I watch without interest as the boxed-in image in the corner switches from Bri and Lou’s happy, smiling faces to one of Liam. He’s clearly angry in that photo, and I grimace at it. I remember that picture; it was taken shortly after I moved in, and he’d just broken up with his girlfriend. We’d all gone to a club to get drunk and have fun with only one goal in mind: Help Liam forget, even for a moment, that his now-ex had broken his heart. I mean, we all knew the relationship was nearing its end, considering he’d not spoken to her in almost two weeks, but still, to show up at her apartment only for her to push a box of stuff into his arms and slam the door in his face was not helpful. At all. But when the camera had been shoved in his face, Liam hadn’t thought, just reacted, scowling and pushing past the pap without a word.
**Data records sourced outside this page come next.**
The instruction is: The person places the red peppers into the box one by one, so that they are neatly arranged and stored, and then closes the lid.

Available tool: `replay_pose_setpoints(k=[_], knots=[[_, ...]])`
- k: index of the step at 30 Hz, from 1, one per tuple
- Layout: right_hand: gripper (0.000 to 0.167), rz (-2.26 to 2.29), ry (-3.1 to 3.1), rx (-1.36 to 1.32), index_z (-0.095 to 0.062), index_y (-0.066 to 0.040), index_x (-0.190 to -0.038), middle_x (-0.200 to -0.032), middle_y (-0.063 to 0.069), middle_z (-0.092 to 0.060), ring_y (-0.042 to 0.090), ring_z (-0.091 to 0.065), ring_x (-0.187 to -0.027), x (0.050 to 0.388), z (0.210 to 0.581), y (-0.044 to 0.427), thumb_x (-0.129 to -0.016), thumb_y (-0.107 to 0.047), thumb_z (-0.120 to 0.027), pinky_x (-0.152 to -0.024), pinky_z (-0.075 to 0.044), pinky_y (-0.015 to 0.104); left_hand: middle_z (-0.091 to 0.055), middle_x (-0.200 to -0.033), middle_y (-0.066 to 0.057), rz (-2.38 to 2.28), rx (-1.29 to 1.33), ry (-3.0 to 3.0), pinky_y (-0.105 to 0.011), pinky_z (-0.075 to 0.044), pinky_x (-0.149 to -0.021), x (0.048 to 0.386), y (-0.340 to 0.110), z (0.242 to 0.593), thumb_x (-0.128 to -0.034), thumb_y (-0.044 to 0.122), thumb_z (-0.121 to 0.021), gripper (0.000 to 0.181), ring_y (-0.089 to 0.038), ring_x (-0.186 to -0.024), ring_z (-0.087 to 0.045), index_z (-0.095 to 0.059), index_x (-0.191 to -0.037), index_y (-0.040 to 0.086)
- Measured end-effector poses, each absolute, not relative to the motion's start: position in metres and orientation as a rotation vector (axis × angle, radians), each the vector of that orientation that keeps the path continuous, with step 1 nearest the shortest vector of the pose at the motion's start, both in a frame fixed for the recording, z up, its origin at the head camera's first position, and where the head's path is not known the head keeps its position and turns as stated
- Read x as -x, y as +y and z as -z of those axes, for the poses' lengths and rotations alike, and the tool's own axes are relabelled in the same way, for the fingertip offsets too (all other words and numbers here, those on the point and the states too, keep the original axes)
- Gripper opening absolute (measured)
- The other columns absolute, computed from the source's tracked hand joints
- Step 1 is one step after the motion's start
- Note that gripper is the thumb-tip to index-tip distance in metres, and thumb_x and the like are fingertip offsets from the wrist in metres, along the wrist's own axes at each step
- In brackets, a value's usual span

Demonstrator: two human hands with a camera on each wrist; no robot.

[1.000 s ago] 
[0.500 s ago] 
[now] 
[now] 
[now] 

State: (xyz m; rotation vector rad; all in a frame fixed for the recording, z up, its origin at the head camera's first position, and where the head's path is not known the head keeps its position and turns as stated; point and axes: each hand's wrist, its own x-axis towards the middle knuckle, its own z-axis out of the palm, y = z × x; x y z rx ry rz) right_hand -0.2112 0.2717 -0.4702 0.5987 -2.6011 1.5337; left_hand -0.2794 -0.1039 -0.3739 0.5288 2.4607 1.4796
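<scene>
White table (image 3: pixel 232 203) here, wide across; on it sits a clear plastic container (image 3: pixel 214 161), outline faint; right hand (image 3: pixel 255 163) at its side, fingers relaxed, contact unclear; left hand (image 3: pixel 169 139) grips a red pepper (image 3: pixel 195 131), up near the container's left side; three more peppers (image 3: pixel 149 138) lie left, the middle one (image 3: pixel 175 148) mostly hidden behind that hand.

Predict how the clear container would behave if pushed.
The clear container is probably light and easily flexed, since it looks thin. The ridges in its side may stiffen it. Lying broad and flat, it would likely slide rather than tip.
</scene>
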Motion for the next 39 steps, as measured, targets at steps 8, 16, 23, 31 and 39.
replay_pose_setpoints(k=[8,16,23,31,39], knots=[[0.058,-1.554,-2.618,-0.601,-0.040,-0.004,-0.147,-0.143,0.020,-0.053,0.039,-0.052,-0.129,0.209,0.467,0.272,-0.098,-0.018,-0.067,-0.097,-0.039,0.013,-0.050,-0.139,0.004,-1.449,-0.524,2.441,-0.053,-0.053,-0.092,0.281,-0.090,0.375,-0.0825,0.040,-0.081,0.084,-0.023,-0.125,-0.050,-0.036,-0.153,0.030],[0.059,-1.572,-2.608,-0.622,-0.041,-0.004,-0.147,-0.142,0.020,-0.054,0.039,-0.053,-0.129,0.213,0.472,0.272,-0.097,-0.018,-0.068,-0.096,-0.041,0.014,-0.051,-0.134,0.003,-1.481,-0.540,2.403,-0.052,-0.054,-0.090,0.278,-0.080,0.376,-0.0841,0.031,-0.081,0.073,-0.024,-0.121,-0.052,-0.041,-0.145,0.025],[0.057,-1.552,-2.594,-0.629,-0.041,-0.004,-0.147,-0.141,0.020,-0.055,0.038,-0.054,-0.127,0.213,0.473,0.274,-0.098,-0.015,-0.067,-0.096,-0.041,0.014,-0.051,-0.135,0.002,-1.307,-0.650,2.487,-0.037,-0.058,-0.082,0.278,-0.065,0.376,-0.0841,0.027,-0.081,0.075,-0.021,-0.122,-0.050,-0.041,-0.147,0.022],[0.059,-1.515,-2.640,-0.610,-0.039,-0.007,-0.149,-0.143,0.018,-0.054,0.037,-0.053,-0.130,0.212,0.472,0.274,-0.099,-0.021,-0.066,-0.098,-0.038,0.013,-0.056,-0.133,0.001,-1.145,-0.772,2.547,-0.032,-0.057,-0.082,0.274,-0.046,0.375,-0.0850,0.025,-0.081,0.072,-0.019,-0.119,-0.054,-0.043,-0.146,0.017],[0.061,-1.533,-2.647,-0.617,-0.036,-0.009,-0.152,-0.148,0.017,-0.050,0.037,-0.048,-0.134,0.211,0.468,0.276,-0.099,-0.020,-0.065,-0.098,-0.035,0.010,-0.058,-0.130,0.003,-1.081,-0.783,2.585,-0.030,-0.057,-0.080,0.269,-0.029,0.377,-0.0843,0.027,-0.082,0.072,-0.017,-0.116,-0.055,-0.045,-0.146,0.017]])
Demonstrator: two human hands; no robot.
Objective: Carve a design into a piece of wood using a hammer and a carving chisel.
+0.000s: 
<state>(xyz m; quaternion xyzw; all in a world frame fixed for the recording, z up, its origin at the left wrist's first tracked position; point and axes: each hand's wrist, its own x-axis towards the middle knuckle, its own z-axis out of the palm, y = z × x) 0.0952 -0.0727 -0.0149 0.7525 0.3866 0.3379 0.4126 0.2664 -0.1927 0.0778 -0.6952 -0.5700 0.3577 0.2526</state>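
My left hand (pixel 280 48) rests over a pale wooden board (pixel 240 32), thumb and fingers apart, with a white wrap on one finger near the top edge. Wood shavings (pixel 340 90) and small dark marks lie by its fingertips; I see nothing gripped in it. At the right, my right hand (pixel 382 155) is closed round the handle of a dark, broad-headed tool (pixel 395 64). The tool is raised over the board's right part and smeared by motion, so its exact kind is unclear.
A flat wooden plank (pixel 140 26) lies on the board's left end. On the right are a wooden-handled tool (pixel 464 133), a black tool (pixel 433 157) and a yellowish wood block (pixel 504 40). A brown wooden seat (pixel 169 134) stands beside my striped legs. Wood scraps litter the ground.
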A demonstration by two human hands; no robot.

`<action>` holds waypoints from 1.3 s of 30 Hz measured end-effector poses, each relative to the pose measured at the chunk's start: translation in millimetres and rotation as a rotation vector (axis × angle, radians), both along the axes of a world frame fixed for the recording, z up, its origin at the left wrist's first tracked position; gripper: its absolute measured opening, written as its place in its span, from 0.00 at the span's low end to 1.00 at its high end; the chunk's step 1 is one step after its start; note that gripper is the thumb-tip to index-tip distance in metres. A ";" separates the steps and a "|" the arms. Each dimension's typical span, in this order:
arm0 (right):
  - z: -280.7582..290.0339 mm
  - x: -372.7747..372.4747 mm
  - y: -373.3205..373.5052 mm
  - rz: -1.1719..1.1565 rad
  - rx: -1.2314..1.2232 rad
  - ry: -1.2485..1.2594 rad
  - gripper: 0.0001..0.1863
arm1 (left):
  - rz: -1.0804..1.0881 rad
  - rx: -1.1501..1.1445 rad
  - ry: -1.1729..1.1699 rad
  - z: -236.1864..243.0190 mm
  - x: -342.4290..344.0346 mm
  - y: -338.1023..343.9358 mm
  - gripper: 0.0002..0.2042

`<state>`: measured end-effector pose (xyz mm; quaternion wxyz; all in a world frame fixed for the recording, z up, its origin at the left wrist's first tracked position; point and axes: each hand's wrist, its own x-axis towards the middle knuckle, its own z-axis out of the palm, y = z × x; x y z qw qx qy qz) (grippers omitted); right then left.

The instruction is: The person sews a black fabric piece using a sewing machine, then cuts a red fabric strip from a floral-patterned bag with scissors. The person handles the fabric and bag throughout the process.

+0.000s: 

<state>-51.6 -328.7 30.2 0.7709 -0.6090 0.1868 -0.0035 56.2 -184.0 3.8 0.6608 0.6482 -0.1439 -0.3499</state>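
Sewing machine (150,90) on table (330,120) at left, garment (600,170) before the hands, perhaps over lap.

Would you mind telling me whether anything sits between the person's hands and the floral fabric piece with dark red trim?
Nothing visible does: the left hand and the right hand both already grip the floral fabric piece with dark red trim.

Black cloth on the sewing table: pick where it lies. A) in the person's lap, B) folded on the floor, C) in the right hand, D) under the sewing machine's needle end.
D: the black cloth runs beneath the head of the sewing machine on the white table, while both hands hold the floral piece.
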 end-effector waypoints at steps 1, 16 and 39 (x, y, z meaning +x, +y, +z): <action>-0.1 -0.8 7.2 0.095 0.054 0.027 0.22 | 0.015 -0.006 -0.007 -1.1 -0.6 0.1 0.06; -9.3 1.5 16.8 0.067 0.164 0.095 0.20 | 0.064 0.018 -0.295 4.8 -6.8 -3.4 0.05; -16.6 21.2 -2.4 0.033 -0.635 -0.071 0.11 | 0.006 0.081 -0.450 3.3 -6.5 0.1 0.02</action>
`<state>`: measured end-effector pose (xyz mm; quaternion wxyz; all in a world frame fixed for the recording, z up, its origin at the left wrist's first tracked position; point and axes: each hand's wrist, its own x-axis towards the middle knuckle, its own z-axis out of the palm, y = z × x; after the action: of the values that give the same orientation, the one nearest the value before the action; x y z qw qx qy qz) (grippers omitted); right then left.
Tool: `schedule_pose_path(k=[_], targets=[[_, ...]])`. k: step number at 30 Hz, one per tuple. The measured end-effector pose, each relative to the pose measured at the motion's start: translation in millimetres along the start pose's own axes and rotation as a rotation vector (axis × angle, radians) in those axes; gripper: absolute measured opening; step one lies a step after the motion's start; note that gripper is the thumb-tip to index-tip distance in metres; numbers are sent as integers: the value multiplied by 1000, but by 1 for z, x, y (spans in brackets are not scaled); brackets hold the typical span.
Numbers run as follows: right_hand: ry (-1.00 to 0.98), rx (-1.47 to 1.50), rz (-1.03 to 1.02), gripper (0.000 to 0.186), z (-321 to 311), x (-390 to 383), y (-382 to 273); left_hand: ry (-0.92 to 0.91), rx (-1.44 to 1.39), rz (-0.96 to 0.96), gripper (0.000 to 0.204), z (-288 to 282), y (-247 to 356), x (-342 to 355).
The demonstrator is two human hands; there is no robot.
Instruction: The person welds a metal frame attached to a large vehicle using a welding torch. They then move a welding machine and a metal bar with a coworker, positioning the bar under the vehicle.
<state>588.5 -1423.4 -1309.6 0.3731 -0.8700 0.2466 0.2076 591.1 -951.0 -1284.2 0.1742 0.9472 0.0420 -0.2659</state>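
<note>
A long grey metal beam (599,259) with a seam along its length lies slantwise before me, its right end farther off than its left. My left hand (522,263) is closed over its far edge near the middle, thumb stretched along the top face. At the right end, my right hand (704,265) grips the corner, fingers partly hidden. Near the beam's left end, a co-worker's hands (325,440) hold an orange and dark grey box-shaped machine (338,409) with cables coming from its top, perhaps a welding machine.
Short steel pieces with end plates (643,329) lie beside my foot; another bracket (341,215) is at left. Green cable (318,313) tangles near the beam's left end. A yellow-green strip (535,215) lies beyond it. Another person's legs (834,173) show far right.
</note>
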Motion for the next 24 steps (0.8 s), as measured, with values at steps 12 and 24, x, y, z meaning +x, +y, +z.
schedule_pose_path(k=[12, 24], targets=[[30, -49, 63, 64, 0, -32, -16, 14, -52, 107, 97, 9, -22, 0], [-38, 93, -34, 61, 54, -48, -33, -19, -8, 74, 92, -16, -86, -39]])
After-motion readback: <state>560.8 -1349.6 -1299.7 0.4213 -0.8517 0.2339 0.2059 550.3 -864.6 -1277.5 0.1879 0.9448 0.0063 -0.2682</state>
The woman on the screen smiles a fake, overly-cheery smile, leaning forward on her stool. “As I’m sure you remember us reporting, Liam and girlfriend, Valerie, broke up months ago. We were all so upset, we really thought those two had a shot! But it seems as if not all is lost in the name of love for this hunk. A source close to him reports that he is well over that break-up and already happily moved on with another. The source didn’t name names, but if we judge this photo for ourselves, I’m pretty confident that Liam’s new love is the same girl spotted coming out of Harry Styles’s apartment last year. So what could this mean? Does Harry know his best friend has stolen his girl? And is this girl going to make her way through the entire group? Only time will tell!”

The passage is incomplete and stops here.